Nachdem alle Ressourcen erfolgreich über den Terraform-Code erstellt wurden, müssen Sie auf die Details der Kinesis Analytics-Anwendung eingehen (leider habe ich nicht herausgefunden, wie das direkt aus dem Code geht).
Anwendung starten:
Danach müssen Sie den In-Application-Stream-Namen explizit festlegen, indem Sie Folgendes aus der Dropdown-Liste auswählen:
Jetzt ist alles startklar.
Testen der Anwendung
Unabhängig davon, wie Sie das System manuell oder über Terraform-Code bereitgestellt haben, funktioniert es immer gleich.

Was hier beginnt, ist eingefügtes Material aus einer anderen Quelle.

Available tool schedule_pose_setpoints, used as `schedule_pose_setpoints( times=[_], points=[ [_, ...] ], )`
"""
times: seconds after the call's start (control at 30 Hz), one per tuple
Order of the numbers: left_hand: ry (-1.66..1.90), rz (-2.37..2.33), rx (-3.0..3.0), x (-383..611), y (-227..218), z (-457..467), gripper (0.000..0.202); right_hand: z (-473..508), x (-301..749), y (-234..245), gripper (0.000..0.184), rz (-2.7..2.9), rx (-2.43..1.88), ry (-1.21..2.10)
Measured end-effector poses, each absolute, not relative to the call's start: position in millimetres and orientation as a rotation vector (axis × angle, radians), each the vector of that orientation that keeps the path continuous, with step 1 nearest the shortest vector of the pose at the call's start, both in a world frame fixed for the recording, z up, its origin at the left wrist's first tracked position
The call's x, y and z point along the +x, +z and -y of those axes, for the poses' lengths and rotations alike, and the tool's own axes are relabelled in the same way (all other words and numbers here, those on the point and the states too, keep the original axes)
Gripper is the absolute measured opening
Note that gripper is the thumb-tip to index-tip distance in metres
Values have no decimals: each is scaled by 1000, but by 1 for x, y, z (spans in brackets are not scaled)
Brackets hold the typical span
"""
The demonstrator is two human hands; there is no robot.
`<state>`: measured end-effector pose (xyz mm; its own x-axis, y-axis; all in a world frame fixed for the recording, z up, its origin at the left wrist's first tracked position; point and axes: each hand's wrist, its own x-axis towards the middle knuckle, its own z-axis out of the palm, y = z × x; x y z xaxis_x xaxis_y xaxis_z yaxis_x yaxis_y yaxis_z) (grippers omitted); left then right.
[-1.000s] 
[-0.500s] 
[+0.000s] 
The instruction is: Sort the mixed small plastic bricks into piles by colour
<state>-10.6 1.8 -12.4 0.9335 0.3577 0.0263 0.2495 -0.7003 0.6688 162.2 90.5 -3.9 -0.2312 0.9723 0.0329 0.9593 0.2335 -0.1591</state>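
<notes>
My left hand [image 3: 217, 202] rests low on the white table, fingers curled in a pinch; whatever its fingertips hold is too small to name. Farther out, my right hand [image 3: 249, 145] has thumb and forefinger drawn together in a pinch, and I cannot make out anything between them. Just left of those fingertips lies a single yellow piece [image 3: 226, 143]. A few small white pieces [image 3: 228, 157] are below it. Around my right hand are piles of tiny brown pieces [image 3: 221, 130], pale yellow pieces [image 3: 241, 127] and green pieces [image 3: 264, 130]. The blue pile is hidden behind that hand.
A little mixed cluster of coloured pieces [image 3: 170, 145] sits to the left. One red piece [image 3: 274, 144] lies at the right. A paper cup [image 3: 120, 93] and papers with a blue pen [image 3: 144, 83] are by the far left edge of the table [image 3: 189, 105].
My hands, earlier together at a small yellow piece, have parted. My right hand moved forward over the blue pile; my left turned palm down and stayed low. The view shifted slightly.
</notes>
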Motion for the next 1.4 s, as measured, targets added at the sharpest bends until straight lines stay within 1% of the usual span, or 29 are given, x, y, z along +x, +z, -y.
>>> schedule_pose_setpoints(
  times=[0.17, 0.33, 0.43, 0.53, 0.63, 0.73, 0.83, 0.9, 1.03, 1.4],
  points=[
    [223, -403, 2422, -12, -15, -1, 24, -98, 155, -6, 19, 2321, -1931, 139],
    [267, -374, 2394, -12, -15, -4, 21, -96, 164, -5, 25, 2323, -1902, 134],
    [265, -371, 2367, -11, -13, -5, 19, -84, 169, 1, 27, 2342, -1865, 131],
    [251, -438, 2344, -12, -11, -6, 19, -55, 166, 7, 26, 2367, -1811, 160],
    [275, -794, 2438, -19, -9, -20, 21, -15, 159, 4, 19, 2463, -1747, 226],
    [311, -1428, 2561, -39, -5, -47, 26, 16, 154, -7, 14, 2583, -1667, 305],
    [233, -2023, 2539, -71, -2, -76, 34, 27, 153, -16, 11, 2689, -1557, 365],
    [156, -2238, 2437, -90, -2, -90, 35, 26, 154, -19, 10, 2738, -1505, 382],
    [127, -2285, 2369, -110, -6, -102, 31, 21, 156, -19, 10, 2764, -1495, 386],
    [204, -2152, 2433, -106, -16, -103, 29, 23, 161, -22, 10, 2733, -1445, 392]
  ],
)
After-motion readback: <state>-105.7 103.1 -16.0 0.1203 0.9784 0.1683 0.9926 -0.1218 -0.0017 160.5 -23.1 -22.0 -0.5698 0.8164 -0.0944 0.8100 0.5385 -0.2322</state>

Wir melden uns über SSH bei der virtuellen EC2-Maschine an, auf der Kinesis Agent installiert ist, und führen das Skript api_caller.py aus
sudo ./api_caller.py TOKEN
Sie müssen lediglich auf eine SMS an Ihre Nummer warten:
SMS – in fast 1 Minute kommt eine Nachricht auf dem Telefon an:
Es bleibt abzuwarten, ob die Datensätze für eine spätere, detailliertere Analyse in der DynamoDB-Datenbank gespeichert wurden. Die Tabelle „airline_tickets“ enthält ungefähr die folgenden Daten:
Abschluss
Im Zuge der durchgeführten Arbeiten wurde ein Online-Datenverarbeitungssystem auf Basis von Amazon Kinesis aufgebaut. Berücksichtigt wurden Optionen für den Einsatz des Kinesis-Agenten in Verbindung mit Kinesis Data Streams und Echtzeitanalysen Kinesis Analytics mithilfe von SQL-Befehlen sowie die Interaktion von Amazon Kinesis mit anderen AWS-Diensten.
Wir haben das obige System auf zwei Arten bereitgestellt: eine ziemlich lange manuelle und eine schnelle über den Terraform-Code.
Der gesamte Quellcode des Projekts ist verfügbar in meinem GitHub-RepositoryIch schlage vor, dass Sie sich damit vertraut machen.
Ich freue mich über die Diskussion des Artikels und freue mich auf Ihre Kommentare. Ich hoffe auf konstruktive Kritik.